[What is being asked]
Quote the whole listing verbatim.

[Data below]
########################################
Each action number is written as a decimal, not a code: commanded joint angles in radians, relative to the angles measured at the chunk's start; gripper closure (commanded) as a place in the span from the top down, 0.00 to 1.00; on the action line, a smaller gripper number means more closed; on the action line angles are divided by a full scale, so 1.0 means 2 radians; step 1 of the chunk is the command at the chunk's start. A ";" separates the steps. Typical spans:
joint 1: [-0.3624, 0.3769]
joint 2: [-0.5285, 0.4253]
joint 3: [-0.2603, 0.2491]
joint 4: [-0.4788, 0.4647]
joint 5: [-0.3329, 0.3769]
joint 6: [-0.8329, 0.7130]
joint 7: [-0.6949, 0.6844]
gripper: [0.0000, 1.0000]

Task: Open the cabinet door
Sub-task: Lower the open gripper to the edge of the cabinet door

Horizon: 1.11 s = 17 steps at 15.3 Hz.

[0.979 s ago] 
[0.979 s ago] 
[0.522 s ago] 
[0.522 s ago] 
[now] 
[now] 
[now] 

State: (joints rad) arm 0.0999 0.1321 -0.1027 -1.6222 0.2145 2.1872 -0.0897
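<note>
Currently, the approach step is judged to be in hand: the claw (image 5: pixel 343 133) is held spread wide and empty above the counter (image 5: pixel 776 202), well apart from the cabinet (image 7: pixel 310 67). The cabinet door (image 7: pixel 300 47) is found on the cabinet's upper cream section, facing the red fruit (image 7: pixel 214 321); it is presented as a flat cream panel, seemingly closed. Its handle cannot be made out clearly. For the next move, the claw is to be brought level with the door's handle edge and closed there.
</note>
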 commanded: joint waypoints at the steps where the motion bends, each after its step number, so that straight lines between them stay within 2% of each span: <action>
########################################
[Result of the task]
Each action number is written as a decimal, not a code: commanded joint angles in radians, relative to the angles measured at the chunk's start; gripper closure (commanded) as a place in the span from the top down, 0.00 to 1.00; on the action line, a smaller gripper number means more closed; on the action line angles are divided by a full scale, so 1.0 means 2 radians; step 1 of the chunk is the command at the chunk's start. A ";" separates the steps. Typical spans:
joint 1: [-0.3624, 0.3769]
joint 2: [-0.5285, 0.4253]
joint 3: [-0.2603, 0.2491]
joint 4: [-0.4788, 0.4647]
joint 5: [-0.3329, 0.3769]
joint 6: [-0.8329, 0.7130]
joint 7: [-0.6949, 0.6844]
gripper: [0.0000, 1.0000]

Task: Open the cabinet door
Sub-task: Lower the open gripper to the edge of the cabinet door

Horizon: 1.11 s = 17 steps at 15.3 Hz.

[0.979 s ago] 
[0.979 s ago] 
[0.522 s ago] 
[0.522 s ago] 
[now] 
[now] 
[now] 

State: (joints rad) arm 0.0999 0.1321 -0.1027 -1.6222 0.2145 2.1872 -0.0897
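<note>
Currently, the approach step is judged to be in hand: the claw (image 5: pixel 343 133) is held spread wide and empty above the counter (image 5: pixel 776 202), well apart from the cabinet (image 7: pixel 310 67). The cabinet door (image 7: pixel 300 47) is found on the cabinet's upper cream section, facing the red fruit (image 7: pixel 214 321); it is presented as a flat cream panel, seemingly closed. Its handle cannot be made out clearly. For the next move, the claw is to be brought level with the door's handle edge and closed there.
</note>
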 commanded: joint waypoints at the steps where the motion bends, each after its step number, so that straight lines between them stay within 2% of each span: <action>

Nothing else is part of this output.